▶ Work request: Go through the listing below and output exactly the line with "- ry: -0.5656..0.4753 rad", the line with "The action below", and each line between; omit the rest.

[[ Given information open ]]

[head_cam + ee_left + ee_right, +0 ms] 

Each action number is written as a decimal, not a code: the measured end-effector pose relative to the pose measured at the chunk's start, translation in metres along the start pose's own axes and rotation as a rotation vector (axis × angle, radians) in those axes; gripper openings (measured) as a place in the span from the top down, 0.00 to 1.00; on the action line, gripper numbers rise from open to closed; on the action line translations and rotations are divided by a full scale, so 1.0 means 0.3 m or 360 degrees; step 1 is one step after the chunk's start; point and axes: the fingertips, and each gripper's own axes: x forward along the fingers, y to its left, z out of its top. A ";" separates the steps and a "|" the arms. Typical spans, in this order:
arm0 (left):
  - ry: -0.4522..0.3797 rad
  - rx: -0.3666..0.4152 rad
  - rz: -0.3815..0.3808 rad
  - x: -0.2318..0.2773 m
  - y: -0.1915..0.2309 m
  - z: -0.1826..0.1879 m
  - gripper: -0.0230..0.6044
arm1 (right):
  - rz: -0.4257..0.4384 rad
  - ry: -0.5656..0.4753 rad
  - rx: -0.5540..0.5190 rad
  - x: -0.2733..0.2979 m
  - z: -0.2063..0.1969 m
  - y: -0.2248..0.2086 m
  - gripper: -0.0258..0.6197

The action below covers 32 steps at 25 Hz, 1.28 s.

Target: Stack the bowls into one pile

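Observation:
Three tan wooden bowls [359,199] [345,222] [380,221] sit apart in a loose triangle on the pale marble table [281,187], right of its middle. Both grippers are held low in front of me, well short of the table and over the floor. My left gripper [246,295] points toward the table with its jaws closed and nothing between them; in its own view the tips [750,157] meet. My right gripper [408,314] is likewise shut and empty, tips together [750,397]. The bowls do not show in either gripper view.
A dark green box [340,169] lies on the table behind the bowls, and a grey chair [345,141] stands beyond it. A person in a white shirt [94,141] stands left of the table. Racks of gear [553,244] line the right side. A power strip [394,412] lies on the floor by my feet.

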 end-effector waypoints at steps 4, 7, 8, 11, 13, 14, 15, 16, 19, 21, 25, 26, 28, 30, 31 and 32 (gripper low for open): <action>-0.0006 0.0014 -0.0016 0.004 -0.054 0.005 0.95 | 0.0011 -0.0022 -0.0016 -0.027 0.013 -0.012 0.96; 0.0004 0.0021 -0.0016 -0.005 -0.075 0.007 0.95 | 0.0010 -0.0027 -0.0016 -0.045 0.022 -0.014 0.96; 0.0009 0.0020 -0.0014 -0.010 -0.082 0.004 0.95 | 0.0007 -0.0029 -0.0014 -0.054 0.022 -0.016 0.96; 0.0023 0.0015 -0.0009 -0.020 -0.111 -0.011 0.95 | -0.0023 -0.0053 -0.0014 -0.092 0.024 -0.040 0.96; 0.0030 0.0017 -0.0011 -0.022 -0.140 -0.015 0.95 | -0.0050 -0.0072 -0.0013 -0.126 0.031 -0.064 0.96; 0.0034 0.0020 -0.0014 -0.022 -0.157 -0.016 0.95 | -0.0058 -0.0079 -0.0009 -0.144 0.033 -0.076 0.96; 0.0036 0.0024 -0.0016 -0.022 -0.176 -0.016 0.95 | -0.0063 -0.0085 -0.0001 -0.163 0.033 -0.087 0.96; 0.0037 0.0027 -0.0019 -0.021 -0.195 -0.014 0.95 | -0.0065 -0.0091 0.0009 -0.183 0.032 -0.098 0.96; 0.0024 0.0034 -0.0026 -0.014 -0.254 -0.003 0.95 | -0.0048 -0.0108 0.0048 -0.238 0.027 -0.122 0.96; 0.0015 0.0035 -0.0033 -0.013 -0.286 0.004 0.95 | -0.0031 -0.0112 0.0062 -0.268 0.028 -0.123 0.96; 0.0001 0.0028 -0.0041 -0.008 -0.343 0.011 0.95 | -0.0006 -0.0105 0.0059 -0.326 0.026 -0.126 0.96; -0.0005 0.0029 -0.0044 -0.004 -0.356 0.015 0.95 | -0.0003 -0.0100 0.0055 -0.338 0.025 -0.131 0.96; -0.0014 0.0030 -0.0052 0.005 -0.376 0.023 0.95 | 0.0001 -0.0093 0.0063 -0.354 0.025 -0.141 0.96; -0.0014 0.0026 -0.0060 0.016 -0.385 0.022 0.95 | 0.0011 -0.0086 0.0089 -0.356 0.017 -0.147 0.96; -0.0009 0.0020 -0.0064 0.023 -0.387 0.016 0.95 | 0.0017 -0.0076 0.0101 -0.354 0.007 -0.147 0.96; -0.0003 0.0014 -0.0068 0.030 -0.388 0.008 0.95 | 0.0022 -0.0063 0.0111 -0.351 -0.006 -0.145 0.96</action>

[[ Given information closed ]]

▶ Response:
  - ry: -0.5656..0.4753 rad
  - rx: -0.5540..0.5190 rad
  - x: -0.2733..0.2979 m
  - z: -0.2063..0.1969 m
  - y: -0.2248..0.2086 m
  - gripper: -0.0258..0.6197

The action below covers 32 steps at 25 Hz, 1.28 s.

This finishes the answer to the exercise.